• Exercise details: The lines from the start of the data through the line with "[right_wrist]" are to be returned verbatim; all later lines are to be omitted.

• Data excerpt:
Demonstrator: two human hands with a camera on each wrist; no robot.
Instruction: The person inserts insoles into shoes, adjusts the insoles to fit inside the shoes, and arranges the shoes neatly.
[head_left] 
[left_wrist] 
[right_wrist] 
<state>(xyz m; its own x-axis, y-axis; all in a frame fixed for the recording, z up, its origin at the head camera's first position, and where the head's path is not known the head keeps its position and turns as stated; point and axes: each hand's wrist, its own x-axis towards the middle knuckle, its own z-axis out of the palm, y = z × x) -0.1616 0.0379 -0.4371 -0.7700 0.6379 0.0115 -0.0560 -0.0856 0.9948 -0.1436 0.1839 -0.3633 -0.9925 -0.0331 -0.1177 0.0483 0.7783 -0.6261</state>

• Exercise output:
Demonstrator: two human hands with a camera on each wrist; no robot.
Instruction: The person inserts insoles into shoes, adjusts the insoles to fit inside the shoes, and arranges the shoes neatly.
[head_left] 
[left_wrist] 
[right_wrist] 

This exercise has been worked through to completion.